_TASK OBJECTIVE_
In how many lines of the records does the string "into" appear? State only the number.

_INFORMATION SHOWN_
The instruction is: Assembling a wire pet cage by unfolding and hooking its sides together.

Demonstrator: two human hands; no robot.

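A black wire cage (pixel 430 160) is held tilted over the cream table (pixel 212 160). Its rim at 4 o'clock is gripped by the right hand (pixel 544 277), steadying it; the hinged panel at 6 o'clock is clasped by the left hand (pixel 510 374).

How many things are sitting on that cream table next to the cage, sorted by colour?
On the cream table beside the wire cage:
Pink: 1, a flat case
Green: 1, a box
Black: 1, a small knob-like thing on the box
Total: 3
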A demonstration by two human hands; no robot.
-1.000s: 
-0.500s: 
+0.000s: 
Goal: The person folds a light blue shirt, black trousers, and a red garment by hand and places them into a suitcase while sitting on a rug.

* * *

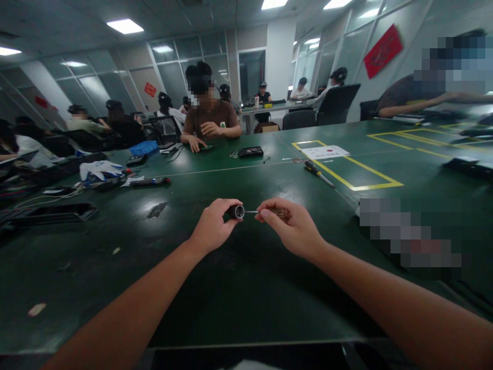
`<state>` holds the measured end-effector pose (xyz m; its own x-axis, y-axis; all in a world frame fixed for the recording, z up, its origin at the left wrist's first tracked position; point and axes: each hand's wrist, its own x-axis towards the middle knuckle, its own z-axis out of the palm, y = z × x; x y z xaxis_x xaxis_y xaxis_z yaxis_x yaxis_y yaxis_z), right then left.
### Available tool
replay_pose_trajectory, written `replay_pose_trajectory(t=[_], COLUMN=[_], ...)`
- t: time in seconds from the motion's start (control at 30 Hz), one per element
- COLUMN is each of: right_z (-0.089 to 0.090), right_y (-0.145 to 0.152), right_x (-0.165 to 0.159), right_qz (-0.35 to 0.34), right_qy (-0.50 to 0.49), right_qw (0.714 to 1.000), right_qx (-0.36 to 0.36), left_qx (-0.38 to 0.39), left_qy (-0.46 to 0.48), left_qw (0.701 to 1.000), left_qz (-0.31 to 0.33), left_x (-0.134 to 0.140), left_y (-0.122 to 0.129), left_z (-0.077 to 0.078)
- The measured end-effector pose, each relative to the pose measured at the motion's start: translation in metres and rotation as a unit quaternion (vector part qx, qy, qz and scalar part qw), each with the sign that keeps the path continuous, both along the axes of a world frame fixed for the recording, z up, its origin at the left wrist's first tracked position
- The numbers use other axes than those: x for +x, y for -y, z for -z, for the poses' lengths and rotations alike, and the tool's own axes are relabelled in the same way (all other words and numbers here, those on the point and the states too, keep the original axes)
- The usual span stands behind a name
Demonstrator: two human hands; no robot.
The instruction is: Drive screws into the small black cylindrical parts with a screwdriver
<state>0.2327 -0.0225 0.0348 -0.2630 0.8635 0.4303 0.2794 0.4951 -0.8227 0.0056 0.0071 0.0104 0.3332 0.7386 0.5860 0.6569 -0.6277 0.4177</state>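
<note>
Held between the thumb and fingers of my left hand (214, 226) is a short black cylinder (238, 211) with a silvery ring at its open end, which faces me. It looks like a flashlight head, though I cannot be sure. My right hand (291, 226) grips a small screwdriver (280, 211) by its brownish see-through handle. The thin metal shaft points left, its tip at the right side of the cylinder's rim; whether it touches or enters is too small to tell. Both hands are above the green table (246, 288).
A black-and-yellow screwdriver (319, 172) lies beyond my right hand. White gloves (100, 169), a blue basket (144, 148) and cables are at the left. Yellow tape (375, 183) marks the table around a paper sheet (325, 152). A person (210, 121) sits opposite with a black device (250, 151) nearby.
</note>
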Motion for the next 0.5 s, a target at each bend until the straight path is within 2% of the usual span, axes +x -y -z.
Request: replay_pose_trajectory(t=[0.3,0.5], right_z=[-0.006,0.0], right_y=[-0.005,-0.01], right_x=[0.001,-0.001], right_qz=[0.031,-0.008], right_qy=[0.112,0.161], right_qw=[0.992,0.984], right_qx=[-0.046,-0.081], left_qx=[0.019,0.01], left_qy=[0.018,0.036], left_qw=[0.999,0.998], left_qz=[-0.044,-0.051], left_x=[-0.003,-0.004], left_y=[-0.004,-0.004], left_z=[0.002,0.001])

_SOLUTION TO THE EXERCISE_
2